On May 6, 2004, Human Rights Watch (HRW) published a report alleging that the Sudanese government and its allied “Janjaweed” militias had committed systemic attacks on the civilian populations of the African Fur, Masalit and Zaghawa ethnic groups that amounted to “ethnic cleansing and crimes against humanity”.

The government and its Janjaweed allies, the report said, deliberately slaughtered thousands of Fur, Masalit and Zaghawa; raped women; and demolished villages, food stockpiles and other critical supplies.

On May 9, 2024, almost 20 years to the day it had exposed genocide in Darfur, the HRW released another report titled “The Massalit Will Not Come Home”: Ethnic Cleansing and Crimes Against Humanity in El Geneina, West Darfur, Sudan.

In it, the HRW alleged the paramilitary Rapid Support Forces (RSF) – the formalised version of the Janjaweed militia – and allied paramilitaries have committed a new genocide in el-Geneina, the capital city of Sudan’s West Darfur state, from April to November last year, killing thousands of people and leaving hundreds of thousands as refugees.

And the carnage in Darfur is far from over.

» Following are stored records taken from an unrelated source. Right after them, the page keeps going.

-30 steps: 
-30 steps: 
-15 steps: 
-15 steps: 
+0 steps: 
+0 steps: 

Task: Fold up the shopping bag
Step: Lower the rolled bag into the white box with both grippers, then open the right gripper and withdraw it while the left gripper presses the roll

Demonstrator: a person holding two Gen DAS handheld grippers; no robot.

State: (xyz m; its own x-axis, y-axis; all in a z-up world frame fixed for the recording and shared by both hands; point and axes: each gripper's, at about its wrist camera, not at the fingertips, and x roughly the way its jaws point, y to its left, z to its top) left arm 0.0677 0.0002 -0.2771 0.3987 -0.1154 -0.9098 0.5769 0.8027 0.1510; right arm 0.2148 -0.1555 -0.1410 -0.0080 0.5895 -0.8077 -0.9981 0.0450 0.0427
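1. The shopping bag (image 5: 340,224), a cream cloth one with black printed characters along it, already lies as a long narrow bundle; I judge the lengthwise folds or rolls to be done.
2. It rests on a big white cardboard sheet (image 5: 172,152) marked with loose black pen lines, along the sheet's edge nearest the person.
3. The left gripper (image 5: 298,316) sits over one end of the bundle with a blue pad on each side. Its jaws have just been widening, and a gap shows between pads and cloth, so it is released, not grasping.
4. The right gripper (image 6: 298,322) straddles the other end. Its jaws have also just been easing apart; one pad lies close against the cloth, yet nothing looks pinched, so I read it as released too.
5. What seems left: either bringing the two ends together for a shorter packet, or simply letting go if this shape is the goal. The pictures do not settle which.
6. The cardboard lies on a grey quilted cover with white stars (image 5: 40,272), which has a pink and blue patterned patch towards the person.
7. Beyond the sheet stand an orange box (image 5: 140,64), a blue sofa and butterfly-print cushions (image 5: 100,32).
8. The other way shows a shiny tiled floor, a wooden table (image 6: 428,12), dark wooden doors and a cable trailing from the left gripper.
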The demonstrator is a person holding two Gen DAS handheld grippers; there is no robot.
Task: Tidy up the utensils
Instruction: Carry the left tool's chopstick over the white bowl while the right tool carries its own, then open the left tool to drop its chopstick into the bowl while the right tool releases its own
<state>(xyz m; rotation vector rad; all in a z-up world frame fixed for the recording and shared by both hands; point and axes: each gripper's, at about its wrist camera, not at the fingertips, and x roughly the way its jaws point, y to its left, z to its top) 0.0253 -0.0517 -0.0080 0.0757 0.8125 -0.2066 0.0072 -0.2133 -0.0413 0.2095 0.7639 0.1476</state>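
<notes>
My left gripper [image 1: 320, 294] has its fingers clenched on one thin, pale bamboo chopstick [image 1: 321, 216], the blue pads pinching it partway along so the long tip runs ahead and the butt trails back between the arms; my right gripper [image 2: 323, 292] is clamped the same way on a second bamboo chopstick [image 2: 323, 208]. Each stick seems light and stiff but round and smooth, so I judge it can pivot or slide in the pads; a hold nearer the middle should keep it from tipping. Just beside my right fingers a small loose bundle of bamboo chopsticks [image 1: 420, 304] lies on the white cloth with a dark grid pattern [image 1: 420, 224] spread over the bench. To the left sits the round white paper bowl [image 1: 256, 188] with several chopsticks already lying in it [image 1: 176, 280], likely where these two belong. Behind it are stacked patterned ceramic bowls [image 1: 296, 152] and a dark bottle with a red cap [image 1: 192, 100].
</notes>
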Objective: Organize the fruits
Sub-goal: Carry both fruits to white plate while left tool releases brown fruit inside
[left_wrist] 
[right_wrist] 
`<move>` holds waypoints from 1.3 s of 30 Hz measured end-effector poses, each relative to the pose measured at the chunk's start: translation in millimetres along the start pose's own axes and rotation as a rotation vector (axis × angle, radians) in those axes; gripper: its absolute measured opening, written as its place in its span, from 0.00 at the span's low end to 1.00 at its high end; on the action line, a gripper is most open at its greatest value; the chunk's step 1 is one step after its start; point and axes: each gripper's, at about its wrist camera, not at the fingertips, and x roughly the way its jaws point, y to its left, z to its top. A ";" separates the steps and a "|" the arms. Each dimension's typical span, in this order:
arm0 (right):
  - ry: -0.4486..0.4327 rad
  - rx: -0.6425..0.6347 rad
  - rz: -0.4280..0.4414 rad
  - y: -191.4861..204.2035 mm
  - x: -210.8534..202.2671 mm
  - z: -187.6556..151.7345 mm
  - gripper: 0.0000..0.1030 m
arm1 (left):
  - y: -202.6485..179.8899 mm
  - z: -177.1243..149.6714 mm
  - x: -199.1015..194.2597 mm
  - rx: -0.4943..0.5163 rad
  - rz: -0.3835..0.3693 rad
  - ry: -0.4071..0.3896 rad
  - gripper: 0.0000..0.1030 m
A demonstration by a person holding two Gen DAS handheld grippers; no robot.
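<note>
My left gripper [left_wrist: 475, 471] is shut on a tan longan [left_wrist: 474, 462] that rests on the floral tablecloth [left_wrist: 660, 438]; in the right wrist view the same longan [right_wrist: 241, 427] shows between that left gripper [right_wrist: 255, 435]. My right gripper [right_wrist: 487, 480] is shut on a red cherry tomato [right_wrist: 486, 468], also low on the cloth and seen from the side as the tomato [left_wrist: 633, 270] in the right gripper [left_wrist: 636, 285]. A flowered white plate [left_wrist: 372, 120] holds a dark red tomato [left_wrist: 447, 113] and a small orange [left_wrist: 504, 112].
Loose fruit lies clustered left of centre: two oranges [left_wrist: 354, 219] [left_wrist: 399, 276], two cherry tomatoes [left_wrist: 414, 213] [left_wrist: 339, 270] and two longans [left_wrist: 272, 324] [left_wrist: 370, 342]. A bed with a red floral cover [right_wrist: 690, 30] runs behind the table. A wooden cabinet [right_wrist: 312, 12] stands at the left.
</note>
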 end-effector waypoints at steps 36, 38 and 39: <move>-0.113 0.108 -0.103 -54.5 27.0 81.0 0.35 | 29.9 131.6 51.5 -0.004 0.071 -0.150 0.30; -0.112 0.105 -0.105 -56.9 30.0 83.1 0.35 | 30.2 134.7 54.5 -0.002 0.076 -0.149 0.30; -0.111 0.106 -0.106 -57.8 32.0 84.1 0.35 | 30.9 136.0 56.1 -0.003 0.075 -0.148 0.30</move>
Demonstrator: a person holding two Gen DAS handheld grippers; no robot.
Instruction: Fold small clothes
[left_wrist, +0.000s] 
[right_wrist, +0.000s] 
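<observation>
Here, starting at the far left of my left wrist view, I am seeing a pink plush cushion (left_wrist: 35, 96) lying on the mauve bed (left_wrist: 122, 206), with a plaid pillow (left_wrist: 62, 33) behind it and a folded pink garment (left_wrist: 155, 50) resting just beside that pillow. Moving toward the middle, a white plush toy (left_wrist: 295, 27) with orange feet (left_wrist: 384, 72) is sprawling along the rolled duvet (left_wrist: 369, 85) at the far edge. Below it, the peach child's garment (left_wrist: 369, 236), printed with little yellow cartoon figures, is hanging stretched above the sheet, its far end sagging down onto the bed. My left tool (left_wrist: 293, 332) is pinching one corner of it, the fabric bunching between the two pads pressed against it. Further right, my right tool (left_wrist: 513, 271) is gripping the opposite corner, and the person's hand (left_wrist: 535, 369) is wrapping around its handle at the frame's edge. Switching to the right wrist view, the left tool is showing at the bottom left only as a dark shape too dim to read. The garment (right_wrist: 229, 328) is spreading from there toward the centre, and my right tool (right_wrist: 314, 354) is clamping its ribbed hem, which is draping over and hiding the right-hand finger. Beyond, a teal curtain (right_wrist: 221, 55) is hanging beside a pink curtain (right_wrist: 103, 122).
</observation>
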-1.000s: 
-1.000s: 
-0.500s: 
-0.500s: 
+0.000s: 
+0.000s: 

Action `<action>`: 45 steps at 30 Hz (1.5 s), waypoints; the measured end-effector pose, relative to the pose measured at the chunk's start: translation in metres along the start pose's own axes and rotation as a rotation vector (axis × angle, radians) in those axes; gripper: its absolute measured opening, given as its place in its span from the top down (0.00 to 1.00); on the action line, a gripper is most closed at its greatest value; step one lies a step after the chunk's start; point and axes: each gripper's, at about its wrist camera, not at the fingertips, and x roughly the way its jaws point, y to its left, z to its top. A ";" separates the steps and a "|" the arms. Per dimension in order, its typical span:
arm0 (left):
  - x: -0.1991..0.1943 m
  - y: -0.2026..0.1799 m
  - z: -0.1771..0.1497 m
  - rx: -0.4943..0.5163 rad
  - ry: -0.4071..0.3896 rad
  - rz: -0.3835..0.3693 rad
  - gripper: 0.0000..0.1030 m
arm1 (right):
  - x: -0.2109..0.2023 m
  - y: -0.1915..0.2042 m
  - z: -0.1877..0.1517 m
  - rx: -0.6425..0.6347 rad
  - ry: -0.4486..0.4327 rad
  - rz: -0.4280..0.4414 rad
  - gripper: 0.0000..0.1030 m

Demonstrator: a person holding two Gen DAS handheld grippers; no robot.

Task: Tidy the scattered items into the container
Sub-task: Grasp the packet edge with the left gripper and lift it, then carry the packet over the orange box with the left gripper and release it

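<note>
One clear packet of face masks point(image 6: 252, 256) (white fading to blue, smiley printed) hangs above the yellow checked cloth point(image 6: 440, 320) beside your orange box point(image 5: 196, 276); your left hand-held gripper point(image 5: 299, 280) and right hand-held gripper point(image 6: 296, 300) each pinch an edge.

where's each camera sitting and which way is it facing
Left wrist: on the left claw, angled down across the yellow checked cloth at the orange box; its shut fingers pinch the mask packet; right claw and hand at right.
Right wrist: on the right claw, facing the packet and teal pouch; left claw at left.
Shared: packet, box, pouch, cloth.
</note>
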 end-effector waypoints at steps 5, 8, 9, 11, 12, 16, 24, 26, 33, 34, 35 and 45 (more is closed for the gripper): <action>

The HRW’s Belkis Wille decried the RSF’s ongoing siege of North Darfur’s capital, el-Fasher, and called for an end to “the new cycle of atrocities in Darfur” just last week on this very page.

The RSF and its allies are still able to systematically kill, maim and displace Darfuris with near complete impunity because Africa’s leaders have repeatedly missed opportunities to deliver justice to the region over the years.

Indeed, the atrocities we are witnessing in Darfur and across Sudan today could well have been avoided if the architects and perpetrators of the genocidal atrocities of the 2000s were brought to book in the first place.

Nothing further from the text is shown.